China aims to increase self-sufficiency on iron ore with technology

China depends heavily on iron ore imports, with around 80 percent of the supply currently coming from abroad. In light of this, a group of scientists has set the goal to increase self-sufficiency in iron ore.

The main reason behind China’s dependency on imported iron ore is that the country’s iron ore is relatively low-grade and expensive to process.

Ever since 35-year-old Sun Yongsheng acquired a doctorate in mining science six years ago, he has dedicated his time to one thing – highly efficient exploitation technology for refractory iron ore resources.

“The main problem is how to industrialize and commercialize the newly developed technologies, as many advanced methods remain in laboratories. Our success will be the result of practical application and the participation of private capital,” said Sun Yongsheng, the researcher at the National-local Joint Engineering Research Center of High-efficient Exploitation Technology for Refractory Iron Ore Resources.

Two years ago, the research center that Sun works for was approved by the National Development and Reform Commission, China’s economic planner, to achieve clean and efficient use of refractory iron ore.

The center has built a key innovation technology system for the green exploitation of iron ore, and develops several frontier technologies in the research areas such as the safe and efficient exploitation of deep resources in large iron mines, new energy-saving grinding technology and equipment, intelligent mining and mineral processing technology, etc.

Their core technologies are expected to realize the exploitation of 10 billion tonnes of domestic refractory iron ore resources – nearly ten times the country’s iron ore imports in 2020.
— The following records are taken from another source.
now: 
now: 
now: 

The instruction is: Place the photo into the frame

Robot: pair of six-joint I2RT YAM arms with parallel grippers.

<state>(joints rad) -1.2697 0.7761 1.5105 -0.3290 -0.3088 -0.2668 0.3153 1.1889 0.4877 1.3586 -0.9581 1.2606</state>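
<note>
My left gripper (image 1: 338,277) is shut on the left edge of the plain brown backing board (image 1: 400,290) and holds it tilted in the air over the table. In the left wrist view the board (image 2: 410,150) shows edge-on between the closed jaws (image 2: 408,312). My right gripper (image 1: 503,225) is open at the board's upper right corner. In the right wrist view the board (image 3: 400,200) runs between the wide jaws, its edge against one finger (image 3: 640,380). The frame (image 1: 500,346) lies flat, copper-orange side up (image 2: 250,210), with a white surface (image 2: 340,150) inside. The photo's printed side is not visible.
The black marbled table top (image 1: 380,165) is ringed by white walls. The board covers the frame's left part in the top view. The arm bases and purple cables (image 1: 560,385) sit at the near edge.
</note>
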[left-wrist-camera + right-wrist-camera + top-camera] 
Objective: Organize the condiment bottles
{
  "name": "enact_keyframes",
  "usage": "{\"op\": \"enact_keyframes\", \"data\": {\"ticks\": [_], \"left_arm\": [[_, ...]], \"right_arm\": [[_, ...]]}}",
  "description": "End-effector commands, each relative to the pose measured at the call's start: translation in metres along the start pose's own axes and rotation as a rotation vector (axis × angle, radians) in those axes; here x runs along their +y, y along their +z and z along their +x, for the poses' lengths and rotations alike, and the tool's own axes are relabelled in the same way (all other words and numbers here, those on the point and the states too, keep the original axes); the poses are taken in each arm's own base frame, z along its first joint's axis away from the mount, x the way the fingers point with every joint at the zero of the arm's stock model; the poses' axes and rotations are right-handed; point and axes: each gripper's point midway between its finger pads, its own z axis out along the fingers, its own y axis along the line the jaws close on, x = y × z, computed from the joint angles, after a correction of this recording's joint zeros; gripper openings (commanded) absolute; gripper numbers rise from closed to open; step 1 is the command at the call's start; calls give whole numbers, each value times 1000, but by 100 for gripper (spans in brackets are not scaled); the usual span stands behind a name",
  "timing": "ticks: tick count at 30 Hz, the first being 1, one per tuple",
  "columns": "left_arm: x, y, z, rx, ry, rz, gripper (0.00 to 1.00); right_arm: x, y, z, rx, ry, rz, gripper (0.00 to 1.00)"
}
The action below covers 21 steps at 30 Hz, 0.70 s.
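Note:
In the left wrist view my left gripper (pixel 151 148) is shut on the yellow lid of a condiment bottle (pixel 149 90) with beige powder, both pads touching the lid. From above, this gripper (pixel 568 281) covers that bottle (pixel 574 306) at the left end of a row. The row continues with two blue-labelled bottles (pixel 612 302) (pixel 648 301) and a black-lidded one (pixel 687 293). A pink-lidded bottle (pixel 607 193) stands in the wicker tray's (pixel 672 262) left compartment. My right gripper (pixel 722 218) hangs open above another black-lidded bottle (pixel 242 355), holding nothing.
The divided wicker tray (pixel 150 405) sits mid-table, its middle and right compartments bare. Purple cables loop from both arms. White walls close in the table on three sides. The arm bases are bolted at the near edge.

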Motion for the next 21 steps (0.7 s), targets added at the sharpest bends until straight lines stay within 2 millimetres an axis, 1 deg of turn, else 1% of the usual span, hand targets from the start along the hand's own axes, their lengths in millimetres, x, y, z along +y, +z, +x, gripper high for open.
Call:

“Thanks to the participation of private capital, we’ve established several production bases across the country, which will allow us to transform theoretical approaches into the actual output of iron ore. And also, our technologies have been applied by many iron mines in Africa,” said Han Yuexin, the director of the center.

Experts say that diversifying the sources of supply for commodities like iron ore has become part of China’s long-term strategy to fend off the risks of reliance on any single source.

“We’ve set the goal to promote the highly efficient exploitation technology for the country’s sizeable refractory iron ore mines while building production centers at major seaports to process imported refractory iron ore as soon as the shipment arrives,” Han said.

China’s demand for imported iron ore has been strong. Increasing self-sufficiency certainly cannot be realized overnight, but it will yield long-term benefits in terms of resource security.